StudySmarter Expert Advice🤫
We think this is how you could land AI Engineer
✨Tip Number 1
Network like a pro! Reach out to people in the industry, attend meetups, and connect with potential colleagues on LinkedIn. You never know who might have the inside scoop on job openings or can put in a good word for you.
✨Tip Number 2
Show off your skills! Create a portfolio showcasing your AI projects, especially those that went from experimentation to production. This will give potential employers a taste of what you can do and how you tackle real-world problems.
✨Tip Number 3
Prepare for interviews by practising common technical questions and scenarios related to AI engineering. Be ready to discuss your past experiences and how you've solved complex problems — this is your chance to shine!
✨Tip Number 4
Don't forget to apply through our website! It’s the best way to ensure your application gets seen by the right people. Plus, it shows you're genuinely interested in joining our team at QuantSpark.
We think you need these skills to ace AI Engineer
Some tips for your application 🫡
Tailor Your Application:Make sure to customise your CV and cover letter for the AI Engineer role. Highlight your experience with LLM-powered applications and any relevant projects that showcase your skills in building reliable systems.
Showcase Your Problem-Solving Skills:We want to see how you tackle real-world problems! Include examples of how you've approached challenges in previous roles, especially those involving AI and ML. This will help us understand your thought process and technical capabilities.
Be Clear and Concise:When writing your application, keep it straightforward. Use clear language to explain your experience and avoid jargon unless it's necessary. We appreciate a well-structured application that gets straight to the point!
Apply Through Our Website:Don't forget to submit your application through our website! It’s the best way for us to receive your details and ensures you’re considered for the role.
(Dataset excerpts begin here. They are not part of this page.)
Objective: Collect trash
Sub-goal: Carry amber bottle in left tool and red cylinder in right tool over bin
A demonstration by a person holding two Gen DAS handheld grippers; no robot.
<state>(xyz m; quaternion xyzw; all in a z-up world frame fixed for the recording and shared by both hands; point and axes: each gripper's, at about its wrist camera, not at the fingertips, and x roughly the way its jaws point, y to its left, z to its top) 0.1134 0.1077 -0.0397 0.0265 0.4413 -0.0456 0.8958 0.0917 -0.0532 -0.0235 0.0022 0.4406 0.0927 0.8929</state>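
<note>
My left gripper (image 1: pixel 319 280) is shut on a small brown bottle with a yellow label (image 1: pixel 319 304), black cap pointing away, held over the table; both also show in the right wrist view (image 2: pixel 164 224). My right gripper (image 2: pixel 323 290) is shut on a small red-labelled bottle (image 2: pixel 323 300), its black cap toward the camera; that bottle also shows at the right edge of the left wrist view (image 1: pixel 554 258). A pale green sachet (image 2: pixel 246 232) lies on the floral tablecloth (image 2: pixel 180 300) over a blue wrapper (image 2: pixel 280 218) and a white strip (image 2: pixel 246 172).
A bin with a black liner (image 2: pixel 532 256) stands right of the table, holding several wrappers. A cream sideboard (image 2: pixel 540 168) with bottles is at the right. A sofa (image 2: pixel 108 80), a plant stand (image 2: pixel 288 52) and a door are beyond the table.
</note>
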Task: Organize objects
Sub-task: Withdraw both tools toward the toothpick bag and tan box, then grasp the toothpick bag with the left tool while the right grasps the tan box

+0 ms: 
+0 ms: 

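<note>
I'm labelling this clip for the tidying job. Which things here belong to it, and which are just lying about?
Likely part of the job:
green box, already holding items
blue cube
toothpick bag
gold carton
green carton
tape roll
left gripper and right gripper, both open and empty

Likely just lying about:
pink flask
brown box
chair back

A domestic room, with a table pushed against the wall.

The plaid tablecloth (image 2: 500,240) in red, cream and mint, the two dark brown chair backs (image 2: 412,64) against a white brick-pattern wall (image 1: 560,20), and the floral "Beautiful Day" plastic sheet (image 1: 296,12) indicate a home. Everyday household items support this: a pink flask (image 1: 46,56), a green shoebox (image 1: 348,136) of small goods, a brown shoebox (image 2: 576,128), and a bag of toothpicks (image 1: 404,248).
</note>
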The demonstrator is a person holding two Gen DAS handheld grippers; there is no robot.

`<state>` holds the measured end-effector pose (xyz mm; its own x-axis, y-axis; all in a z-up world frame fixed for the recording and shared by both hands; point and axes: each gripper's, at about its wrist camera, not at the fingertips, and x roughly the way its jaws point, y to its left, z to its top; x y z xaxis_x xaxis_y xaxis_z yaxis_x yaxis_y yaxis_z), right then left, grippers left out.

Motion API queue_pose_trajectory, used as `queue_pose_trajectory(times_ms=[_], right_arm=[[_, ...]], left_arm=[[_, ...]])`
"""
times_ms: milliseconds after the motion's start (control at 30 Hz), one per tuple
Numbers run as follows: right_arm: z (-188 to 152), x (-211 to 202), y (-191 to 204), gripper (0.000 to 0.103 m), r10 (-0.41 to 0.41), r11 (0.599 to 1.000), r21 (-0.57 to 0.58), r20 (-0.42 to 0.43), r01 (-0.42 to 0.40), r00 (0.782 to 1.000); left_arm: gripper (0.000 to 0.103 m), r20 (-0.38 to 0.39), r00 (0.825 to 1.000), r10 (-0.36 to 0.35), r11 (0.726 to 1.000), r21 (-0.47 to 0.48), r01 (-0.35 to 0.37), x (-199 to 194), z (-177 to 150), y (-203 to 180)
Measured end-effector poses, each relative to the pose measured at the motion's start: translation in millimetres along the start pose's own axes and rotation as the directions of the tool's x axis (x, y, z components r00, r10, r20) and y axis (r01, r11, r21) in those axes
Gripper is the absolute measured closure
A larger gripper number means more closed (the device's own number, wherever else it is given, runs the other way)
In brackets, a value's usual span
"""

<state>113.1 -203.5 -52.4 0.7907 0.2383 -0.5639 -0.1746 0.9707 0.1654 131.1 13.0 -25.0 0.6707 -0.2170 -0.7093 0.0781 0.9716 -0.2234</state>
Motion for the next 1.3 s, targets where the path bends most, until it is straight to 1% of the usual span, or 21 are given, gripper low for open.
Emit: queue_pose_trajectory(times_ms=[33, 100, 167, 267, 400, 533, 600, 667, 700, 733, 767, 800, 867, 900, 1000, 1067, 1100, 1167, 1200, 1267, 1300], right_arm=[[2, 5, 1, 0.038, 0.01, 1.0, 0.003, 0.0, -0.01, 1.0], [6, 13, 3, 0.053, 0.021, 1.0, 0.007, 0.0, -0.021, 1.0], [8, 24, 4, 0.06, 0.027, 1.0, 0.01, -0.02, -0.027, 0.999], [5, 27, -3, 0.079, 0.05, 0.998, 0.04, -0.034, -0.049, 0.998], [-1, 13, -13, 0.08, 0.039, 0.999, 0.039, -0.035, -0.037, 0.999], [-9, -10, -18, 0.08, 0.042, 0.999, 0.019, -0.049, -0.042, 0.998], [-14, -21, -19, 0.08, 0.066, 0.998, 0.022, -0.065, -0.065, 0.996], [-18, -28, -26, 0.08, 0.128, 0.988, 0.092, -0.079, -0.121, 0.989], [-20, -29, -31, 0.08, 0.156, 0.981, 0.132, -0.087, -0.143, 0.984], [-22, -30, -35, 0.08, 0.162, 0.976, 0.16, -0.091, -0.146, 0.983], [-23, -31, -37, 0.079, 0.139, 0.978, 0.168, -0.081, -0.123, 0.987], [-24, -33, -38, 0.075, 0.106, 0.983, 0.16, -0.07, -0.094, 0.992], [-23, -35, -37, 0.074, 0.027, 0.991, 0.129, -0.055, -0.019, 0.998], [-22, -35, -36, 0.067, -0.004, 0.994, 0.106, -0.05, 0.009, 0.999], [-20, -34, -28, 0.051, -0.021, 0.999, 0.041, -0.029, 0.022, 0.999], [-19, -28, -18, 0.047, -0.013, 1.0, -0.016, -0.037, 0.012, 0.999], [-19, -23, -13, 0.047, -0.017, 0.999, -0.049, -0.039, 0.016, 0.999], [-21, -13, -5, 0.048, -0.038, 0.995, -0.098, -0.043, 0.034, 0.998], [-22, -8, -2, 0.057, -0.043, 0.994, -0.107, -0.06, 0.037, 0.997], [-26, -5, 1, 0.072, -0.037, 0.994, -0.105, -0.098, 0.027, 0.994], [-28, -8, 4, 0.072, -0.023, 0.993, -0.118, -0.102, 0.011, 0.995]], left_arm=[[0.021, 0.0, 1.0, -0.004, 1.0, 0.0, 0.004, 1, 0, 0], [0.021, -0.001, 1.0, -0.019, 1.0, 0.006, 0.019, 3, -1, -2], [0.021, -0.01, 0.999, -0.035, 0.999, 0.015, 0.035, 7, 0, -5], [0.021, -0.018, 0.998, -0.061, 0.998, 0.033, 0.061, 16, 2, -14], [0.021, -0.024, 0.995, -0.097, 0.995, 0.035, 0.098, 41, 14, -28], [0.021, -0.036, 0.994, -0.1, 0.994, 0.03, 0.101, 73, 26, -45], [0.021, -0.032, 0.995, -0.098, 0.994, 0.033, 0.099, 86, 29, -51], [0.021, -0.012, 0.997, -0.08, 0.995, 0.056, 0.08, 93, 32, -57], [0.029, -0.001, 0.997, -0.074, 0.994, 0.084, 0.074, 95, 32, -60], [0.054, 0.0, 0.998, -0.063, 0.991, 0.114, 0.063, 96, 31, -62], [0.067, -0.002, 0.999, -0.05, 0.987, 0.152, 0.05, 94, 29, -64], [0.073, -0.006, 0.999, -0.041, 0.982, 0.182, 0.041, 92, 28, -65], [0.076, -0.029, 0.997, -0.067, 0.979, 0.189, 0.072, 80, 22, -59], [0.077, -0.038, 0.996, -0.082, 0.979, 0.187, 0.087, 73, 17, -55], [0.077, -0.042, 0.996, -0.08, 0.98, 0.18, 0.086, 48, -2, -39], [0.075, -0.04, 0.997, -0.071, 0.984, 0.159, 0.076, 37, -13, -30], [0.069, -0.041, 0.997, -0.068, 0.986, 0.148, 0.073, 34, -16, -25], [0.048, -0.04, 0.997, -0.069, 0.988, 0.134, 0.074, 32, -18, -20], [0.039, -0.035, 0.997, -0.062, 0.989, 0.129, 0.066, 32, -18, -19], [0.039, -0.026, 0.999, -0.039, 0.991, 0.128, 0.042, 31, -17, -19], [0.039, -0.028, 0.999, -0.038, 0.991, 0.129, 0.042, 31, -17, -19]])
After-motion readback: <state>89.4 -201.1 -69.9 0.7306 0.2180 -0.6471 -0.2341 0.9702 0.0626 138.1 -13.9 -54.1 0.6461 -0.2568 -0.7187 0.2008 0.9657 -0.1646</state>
Plus, it shows you're keen on joining our team at QuantSpark!
How to prepare for a job interview at Story Terrace Inc.
✨Know Your Stuff
Make sure you’re well-versed in the latest AI technologies and methodologies. Brush up on your experience with LLM-powered applications, retrieval pipelines, and evaluation frameworks. Be ready to discuss specific projects where you've applied these skills.
✨Understand the Client's Needs
Before the interview, research QuantSpark and its clients. Understand the types of problems they solve and think about how your skills can directly address those challenges. This will help you articulate how you can add value during the conversation.
✨Showcase Your Problem-Solving Skills
Prepare examples that demonstrate your ability to tackle complex issues. Discuss how you've moved from experimentation to production, and be ready to explain the trade-offs you made along the way. Highlight your approach to ensuring reliability and performance in your solutions.
✨Communicate Clearly
Practice explaining technical concepts in a way that non-technical stakeholders can understand. During the interview, focus on clear communication, especially when discussing your past experiences and how they relate to the role. This will show that you can bridge the gap between engineering and client needs.